- **Dataset extract**
__________________________________________________
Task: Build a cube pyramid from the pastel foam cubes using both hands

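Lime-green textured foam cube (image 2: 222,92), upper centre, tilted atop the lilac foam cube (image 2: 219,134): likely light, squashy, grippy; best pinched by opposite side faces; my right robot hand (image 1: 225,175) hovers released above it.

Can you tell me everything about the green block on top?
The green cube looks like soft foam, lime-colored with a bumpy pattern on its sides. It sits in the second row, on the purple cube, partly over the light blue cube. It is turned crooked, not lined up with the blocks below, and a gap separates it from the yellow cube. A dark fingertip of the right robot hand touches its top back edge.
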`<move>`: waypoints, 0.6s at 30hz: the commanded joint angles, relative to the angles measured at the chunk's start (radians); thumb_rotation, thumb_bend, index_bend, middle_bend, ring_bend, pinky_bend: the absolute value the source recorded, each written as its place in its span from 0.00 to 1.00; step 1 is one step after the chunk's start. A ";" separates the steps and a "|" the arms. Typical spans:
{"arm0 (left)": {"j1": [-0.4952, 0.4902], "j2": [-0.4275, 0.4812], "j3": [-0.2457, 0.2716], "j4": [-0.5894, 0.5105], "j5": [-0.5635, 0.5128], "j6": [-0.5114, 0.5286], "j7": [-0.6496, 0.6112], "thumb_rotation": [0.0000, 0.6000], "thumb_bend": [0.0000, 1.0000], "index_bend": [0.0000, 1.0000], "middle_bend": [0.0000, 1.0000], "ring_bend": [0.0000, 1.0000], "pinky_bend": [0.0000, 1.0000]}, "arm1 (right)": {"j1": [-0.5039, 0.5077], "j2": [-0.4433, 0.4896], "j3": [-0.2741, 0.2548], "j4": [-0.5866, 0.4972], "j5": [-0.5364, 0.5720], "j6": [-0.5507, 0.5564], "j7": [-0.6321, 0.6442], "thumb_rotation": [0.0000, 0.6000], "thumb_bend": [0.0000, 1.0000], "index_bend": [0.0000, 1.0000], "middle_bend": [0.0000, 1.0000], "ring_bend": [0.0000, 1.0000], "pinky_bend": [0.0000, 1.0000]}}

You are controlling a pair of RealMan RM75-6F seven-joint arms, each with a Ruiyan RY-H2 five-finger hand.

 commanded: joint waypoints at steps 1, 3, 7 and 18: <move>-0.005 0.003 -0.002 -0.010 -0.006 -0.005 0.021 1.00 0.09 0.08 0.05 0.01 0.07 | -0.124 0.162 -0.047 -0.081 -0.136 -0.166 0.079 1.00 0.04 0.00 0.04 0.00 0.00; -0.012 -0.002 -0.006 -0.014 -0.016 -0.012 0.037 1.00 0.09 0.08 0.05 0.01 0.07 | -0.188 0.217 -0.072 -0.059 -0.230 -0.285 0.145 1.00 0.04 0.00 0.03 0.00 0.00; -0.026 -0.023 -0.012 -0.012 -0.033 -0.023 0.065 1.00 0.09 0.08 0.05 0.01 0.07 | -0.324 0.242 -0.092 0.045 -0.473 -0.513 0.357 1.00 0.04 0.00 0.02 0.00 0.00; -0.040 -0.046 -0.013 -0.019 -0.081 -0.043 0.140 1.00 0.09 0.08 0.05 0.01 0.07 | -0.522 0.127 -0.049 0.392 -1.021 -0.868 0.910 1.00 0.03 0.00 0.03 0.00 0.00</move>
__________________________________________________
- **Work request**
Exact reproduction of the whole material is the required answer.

- **Response to this task**
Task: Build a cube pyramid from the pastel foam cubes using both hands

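Lime-green textured foam cube (image 2: 222,92), upper centre, tilted atop the lilac foam cube (image 2: 219,134): likely light, squashy, grippy; best pinched by opposite side faces; my right robot hand (image 1: 225,175) hovers released above it.

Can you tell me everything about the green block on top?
The green cube looks like soft foam, lime-colored with a bumpy pattern on its sides. It sits in the second row, on the purple cube, partly over the light blue cube. It is turned crooked, not lined up with the blocks below, and a gap separates it from the yellow cube. A dark fingertip of the right robot hand touches its top back edge.
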`<move>`: waypoints, 0.6s at 30hz: the commanded joint angles, relative to the angles measured at the chunk's start (radians); thumb_rotation, thumb_bend, index_bend, middle_bend, ring_bend, pinky_bend: the absolute value the source recorded, each written as its place in its span from 0.00 to 1.00; step 1 is one step after the chunk's start. A ";" separates the steps and a "|" the arms. Typical spans:
{"arm0 (left)": {"j1": [-0.4952, 0.4902], "j2": [-0.4275, 0.4812], "j3": [-0.2457, 0.2716], "j4": [-0.5894, 0.5105], "j5": [-0.5635, 0.5128], "j6": [-0.5114, 0.5286], "j7": [-0.6496, 0.6112], "thumb_rotation": [0.0000, 0.6000], "thumb_bend": [0.0000, 1.0000], "index_bend": [0.0000, 1.0000], "middle_bend": [0.0000, 1.0000], "ring_bend": [0.0000, 1.0000], "pinky_bend": [0.0000, 1.0000]}, "arm1 (right)": {"j1": [-0.5039, 0.5077], "j2": [-0.4433, 0.4896], "j3": [-0.2741, 0.2548], "j4": [-0.5866, 0.4972], "j5": [-0.5364, 0.5720], "j6": [-0.5507, 0.5564], "j7": [-0.6321, 0.6442], "thumb_rotation": [0.0000, 0.6000], "thumb_bend": [0.0000, 1.0000], "index_bend": [0.0000, 1.0000], "middle_bend": [0.0000, 1.0000], "ring_bend": [0.0000, 1.0000], "pinky_bend": [0.0000, 1.0000]}}

You are controlling a pair of RealMan RM75-6F seven-joint arms, each with a Ruiyan RY-H2 five-finger hand.

 commanded: joint waypoints at steps 1, 3, 7 and 18: <move>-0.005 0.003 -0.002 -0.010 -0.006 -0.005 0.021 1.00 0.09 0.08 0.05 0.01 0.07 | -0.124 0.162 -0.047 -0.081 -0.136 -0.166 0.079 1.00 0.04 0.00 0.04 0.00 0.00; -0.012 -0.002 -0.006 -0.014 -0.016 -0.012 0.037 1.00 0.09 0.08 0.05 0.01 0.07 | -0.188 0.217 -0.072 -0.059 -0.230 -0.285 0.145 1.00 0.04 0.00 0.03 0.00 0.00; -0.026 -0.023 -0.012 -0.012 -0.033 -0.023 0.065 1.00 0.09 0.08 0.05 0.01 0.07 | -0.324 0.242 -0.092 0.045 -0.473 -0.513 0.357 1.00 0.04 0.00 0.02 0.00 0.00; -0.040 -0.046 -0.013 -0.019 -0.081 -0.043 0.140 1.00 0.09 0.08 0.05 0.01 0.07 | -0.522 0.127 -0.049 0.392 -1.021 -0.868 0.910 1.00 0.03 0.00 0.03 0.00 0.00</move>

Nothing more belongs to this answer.